「量より質」は、ついつい信じがち

 初めまして、教授と申します。私は人生において度々、「量より質」という言葉に踊らされてきました。しかし、今では真逆の、「質より量」を実感として得るようになっています。普通の感覚では、「量より質」が適用される場面が多く、「質より量」が適用される場面は滅多にないのではないかと考えがちですが、実は、「質より量」は、「量より質」が適用されると思われる場面に潜んでいる可能性があるのです。その例を、一般的に「量より質」が適用されると考えられがちな具体例をもとに考えていきたいと思います。

具体例1: 部活

 部活で勝てるようになるためには、どのようにしたら良いでしょうか。中学や高校では、基本的に部活に充てられる時間は学校ごとに差はなく、一回一回の部活の質を高め、部活外の時間を使って振り返り、その内容を明日の部活に活かす、というのが王道なのでしょうか。しかし、そうした振り返りの時間は、一定のレベルに達するまでは無意味です。

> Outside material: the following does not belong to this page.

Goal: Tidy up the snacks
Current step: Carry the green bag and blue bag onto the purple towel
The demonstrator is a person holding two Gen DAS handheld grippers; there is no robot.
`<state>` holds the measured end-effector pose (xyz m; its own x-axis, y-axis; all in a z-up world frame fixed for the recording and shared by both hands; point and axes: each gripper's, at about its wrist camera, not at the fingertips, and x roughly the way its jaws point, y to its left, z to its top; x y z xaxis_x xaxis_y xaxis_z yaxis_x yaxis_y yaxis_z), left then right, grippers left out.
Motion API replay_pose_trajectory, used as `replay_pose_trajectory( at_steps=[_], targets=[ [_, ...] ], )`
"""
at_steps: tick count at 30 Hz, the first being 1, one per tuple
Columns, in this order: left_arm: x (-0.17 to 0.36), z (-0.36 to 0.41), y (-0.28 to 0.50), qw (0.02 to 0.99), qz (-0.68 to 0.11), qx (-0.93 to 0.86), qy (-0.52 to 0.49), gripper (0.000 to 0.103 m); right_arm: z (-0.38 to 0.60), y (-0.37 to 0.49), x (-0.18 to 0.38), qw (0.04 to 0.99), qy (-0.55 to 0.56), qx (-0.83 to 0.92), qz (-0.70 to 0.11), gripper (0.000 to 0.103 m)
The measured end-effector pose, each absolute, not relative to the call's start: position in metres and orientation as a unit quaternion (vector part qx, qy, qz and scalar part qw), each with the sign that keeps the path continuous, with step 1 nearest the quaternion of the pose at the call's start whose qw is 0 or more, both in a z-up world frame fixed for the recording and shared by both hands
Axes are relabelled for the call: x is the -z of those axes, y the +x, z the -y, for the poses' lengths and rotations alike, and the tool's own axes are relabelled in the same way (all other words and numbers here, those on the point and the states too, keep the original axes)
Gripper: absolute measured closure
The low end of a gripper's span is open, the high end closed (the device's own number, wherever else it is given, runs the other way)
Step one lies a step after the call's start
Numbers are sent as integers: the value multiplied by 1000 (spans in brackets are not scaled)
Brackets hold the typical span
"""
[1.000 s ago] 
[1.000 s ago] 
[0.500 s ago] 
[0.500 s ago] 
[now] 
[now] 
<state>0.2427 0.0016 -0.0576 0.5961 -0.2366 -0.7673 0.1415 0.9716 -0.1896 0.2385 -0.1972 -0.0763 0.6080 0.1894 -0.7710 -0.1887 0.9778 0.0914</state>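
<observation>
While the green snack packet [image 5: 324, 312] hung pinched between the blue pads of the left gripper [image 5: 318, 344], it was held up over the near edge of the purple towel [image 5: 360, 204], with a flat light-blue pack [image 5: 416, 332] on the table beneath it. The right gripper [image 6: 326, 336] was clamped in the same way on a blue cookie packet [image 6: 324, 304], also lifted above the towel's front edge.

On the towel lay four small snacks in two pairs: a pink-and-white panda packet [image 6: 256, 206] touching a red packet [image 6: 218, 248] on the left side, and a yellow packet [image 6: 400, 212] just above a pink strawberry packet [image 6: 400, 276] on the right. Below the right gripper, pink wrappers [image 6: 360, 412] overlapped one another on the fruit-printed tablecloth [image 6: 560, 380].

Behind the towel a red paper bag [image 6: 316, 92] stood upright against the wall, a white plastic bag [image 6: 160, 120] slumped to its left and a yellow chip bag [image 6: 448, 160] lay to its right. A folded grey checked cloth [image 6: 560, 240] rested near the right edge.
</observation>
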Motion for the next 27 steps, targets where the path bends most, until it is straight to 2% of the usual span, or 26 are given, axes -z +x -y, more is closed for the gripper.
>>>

量をこなしていないのに振り返りをしても、その振り返りには質が伴ってきません。このように、質というものは、量をこなすことで初めて生まれてくるものです。

具体例2: 恋愛

 これに関しては、「量より質」があくまでも建前であることを認識している人も多いのではないでしょうか。学生時代の恋愛は、結婚を前提とした交際に比べてうまく行かないと、よく言われますよね。それでは、うまく行かない、つまり結婚してもいいような関係に発展しないのであれば、学生時代に恋愛をする意味は無いのでしょうか。もちろん違います。学生時代の恋愛において量を重ねることによって初めて、結婚を前提とした交際ができるようになります。結婚においては、価値観の共有が重要になってきますが、学生時代に恋愛経験が無ければ、価値観を誰かと共有したという経験が乏しいものになってしまいます。こうした結婚を前提とした交際が質の高いものであるという一般的な考え方は、学生時代の恋愛において量をこなすことで初めて成立するということです。

「量より質」の正体

 以上2つの身近(?)な例から分かるように、「量」というものは地道で目立たないけれども、質を生み出すためには量が不可欠であるがために、質ばかりが注目されてしまう結果、ついつい質が重要であると信じてしまうのです。

結論:「質より量」

 運が良かっただけの成功者が「量より質」であると思うのは勝手ですが、それを他人に強制してほしくはないものです。恋愛で「量より質」と言っている記事の言ってることなんて、「生涯で一人と愛し合えるのが理想」という浮世離れした考え方でしかありません。我々には、「質より量」というのが性に合っています。